Not mine. We use the cloud…OneDrive.

But that was my point. Unless there’s a secondary service that copies the contents of oneDrive somewhere that you cannot overwrite, this is useless protection.

If a ransomware virus starts encrypting the files on your disk, then eventually it will get to the oneDrive folder; and if you are connected, then those changes will be copied up to the cloud copy as well. Without some way to protect the cloud contents from automatic updates, or a service to copy the cloud contents to another location (that also does not trigger automatically to overwrite that too) your files are still at risk. Same with a USB stick that you leave plugged in, or plug in before the virus is removed.

On a regular basis, ensure your files have not been corrupted and there is no virus on your laptop, then either plug in a USB stick or connect to OneDrive and copy/synchronize your critical data. Then unplug/disconnect that copy. There are programs that can do automatic backups but (a) if the backup repository is on a read-write location, it too can (will) be overwritten by the virus, (b) be sure you can recover the data from a re-installed backup software on a rebuilt system. (Don’t forget the backup password…)

The problem is that for ease of use, most people operate with full admin rights on their PC, so will have write permissions to mist connected devices.

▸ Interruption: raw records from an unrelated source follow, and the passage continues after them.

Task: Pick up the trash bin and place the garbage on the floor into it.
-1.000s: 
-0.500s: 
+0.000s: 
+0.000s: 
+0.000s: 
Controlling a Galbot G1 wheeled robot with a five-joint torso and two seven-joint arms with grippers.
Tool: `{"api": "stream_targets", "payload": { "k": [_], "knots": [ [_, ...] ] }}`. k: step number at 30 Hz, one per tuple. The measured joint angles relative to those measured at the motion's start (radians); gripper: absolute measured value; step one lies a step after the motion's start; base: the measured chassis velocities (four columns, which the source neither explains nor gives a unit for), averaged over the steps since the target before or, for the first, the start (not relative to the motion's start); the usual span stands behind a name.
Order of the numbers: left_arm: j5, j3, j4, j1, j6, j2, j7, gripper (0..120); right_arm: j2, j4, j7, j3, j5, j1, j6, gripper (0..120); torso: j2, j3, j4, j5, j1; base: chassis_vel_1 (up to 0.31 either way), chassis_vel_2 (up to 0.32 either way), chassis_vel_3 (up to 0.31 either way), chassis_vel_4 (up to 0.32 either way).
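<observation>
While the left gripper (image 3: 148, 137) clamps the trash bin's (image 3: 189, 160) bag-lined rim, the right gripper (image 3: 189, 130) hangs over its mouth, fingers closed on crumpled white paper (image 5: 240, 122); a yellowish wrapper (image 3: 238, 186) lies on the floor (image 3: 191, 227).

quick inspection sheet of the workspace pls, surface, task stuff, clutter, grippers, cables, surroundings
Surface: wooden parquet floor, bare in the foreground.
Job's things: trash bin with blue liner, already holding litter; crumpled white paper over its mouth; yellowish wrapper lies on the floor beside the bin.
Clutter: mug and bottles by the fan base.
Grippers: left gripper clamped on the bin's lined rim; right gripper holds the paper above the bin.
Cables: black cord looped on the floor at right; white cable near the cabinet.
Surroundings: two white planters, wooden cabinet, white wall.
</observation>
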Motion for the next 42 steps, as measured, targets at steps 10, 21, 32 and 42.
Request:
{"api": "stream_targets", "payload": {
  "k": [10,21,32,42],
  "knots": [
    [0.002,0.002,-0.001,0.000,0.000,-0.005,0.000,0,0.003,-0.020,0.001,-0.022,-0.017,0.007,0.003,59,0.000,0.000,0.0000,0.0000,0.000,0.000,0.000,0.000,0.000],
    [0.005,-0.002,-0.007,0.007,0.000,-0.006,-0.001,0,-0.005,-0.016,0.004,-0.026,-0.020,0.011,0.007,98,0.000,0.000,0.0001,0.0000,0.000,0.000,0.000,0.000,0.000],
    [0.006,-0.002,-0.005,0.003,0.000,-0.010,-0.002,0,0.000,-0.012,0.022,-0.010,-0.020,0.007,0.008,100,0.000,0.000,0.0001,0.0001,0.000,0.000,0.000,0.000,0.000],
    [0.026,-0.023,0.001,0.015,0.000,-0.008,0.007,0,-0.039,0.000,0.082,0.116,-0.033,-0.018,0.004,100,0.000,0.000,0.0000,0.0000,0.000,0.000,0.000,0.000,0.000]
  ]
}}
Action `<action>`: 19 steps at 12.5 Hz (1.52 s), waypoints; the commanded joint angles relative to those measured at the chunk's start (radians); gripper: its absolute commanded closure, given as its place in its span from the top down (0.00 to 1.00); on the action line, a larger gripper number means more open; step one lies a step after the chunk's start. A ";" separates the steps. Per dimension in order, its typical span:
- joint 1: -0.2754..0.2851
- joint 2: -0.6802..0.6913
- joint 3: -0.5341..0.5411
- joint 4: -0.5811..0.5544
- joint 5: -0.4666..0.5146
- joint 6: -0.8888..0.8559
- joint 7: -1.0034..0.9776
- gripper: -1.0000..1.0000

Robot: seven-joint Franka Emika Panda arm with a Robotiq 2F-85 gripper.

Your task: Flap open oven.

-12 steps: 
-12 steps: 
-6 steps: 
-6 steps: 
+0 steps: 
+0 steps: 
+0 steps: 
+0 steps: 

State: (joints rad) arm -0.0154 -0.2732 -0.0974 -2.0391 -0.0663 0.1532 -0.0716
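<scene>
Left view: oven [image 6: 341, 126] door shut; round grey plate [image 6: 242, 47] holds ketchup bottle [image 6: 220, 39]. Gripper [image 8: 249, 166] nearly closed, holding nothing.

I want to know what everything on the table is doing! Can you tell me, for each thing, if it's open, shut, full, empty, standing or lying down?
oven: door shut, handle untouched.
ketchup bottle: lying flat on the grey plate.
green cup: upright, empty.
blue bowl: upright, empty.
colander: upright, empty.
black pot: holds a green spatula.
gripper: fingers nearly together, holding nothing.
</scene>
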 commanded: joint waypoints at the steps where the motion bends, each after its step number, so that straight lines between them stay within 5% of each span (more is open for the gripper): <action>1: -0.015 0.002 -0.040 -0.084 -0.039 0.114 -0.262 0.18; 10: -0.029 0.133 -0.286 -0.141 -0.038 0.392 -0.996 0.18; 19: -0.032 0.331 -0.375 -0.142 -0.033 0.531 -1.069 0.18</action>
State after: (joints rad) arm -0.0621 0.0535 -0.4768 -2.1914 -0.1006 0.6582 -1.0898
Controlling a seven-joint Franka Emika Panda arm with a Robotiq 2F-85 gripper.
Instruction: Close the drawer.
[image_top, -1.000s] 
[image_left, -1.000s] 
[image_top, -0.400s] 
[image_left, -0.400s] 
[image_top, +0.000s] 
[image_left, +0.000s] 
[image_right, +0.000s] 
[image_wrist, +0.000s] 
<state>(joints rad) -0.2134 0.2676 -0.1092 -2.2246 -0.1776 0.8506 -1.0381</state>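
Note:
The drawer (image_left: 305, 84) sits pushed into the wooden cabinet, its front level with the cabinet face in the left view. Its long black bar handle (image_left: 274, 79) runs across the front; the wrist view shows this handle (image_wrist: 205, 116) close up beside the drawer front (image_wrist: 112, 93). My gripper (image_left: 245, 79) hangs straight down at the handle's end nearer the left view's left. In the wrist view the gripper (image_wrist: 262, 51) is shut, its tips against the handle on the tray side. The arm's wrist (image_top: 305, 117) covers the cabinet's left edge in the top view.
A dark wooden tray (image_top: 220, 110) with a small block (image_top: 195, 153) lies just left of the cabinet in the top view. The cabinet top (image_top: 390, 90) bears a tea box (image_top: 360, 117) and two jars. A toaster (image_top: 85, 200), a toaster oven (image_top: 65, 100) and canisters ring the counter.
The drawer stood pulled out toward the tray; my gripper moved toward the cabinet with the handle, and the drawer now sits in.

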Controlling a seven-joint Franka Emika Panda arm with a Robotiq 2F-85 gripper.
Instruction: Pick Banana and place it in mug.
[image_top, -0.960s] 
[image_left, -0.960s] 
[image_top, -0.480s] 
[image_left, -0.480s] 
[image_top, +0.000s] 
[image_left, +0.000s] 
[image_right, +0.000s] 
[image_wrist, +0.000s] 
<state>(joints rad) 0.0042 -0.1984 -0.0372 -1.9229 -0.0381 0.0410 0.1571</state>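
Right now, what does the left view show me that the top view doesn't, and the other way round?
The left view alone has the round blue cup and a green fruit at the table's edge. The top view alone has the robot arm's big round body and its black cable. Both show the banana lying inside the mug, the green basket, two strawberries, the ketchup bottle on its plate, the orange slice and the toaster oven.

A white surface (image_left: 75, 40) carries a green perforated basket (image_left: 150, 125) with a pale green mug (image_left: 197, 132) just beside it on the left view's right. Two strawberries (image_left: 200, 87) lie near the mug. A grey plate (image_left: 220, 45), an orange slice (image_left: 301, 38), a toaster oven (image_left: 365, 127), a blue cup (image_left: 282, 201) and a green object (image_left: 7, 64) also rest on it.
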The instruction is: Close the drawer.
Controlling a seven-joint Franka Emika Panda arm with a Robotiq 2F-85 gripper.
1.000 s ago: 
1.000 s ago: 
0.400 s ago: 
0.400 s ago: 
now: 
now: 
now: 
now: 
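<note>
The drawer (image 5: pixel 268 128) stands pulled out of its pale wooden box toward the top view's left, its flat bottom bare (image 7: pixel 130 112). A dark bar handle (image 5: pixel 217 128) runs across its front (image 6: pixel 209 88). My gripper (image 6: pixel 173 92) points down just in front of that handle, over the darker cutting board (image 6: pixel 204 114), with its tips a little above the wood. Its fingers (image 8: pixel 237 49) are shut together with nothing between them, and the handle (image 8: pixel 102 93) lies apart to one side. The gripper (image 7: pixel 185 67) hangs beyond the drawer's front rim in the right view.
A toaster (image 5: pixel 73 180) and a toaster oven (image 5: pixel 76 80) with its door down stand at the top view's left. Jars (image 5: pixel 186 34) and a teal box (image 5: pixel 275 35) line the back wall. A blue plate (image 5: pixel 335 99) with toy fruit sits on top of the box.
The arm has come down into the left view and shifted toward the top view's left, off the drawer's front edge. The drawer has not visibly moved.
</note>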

OneDrive provides both version history and Ransomware Protection

So should I have off site backup? Is @md-2000 right or does OneDrive do the job?

It depends on your level of comfort. I trust OneDrive personally, but for business I backup my key staff from OneDrive to another server. Everyone else is just OneDrive.

Yeah, I mean it is Microsoft, not Joe’s Bait and Backup (bring your own cooler). If it was the latter, I could see, but this is a national corporation that would be destroyed if their promised security didn’t happen.

In fact, I don’t think you want people relying on local storage, so I actually prefer smaller local drives.

Experience has taught me that most manufacturers who are supplying SSD drives with their computer go out of their way to supply some of the worst ones I have ever seen. My Dell G5 15 gaming laptop came with a 512GB “SSD” in the M2 form factor (in other words shaped more like a memory stick than a hard drive). Yes, it was faster than most of the old-style spinning platter hard drives, but compared to a high-quality SSD it was about 20% as fast as it could have been. I replaced it with a Samsung SSD and the performance perked up quite a bit, and it was relatively easy to replace. I will not fall for that bullshit again.

I would not trust a third-party upgrader selling laptops on Amazon unless I had already done business with them and knew them to be quality people. I would buy directly from HP or Lenovo, or from a retailer like Costco. Right now, customizing is tough because the chip shortage has several models with 3 - 4 month delivery timeframes (or longer), but usually there are some that should work and have reasonable delivery times.

I agree about 16GB being fine for most workloads. I upgraded mine to 24GB to handle the extra load of running VMs and SQL Servers on it. I have no idea how someone would get Chrome to use 8GB of memory, I typically have between 10 - 20 tabs open and I use about 3 - 4GB. Unless you regularly hit a LOT of memory-heavy websites, you should be fine with 16GB. Modern i5 chipsets will offer plenty of performance, so get them over an i7 unless you are doing particularly CPU-intensive stuff (Like running a SQL Server or VMs or CAD or something). $2,500 is ridiculously high for a normal business laptop. I mean, after I got my computer, did the upgrades I wanted, bought a docking station, keyboard, mouse, wireless headset, etc I think I was around $2,500 total.